Jesse Armstrong on power, politics and the return of Succession

How the British writer created an era-defining American satire.

By Anna Leszkiewicz

Few people would instinctively describe a 279-foot luxury mega-yacht as a “hell hole”, but Jesse Armstrong is such a person. The second series of his HBO show Succession staged its climactic finale on one of the largest you can charter. After two seasons of vicious, whiplash-inducing bids for power, members of the Roy family, an enormously wealthy and influential media dynasty, have been summoned to the ship by their patriarch: the ferocious billionaire Logan Roy, head of “Waystar Royco” (part Disney, part Fox News). The whole gang – “close family, and inflatables, and mimosas, and the CFO, and the general counsel,” quips one passenger – has been assembled in the Mediterranean in order to help Logan decide who will take the blame for a series of historical sexual assaults that occurred on the company’s cruise ships, about which the press has recently learned. It’s less of a family holiday and more, in Armstrong’s words, “a balloon debate”: if a hot air balloon is sinking under too great a weight, who is thrown off the side to allow the rest to survive?

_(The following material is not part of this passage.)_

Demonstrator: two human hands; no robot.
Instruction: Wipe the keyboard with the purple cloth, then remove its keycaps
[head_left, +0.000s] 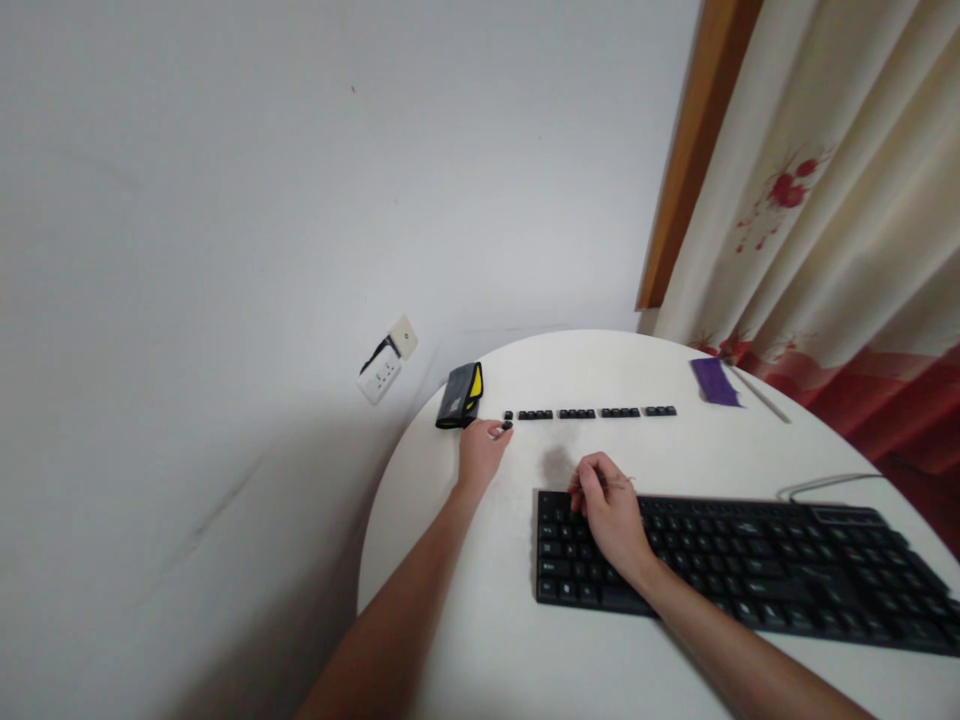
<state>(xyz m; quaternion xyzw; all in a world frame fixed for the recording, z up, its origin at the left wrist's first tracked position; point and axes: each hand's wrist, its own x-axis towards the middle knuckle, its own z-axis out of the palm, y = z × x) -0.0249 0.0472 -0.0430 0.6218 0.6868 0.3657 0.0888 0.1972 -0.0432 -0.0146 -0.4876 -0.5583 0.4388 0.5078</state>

On screen, the Roys are restless; they have to take off their shoes, the champagne is not their favourite, the phone reception is patchy. One character, failing to feign enthusiasm at the prospect of the on-board threesome his wife has organised, says, “There is kind of… death-sentence vibes?” On set, Armstrong was similarly unimpressed by his surroundings. His abiding memory is of sitting in the space they used as a screening room “in the belly of the beast”, rocking from side to side, the air thick with the stench of diesel.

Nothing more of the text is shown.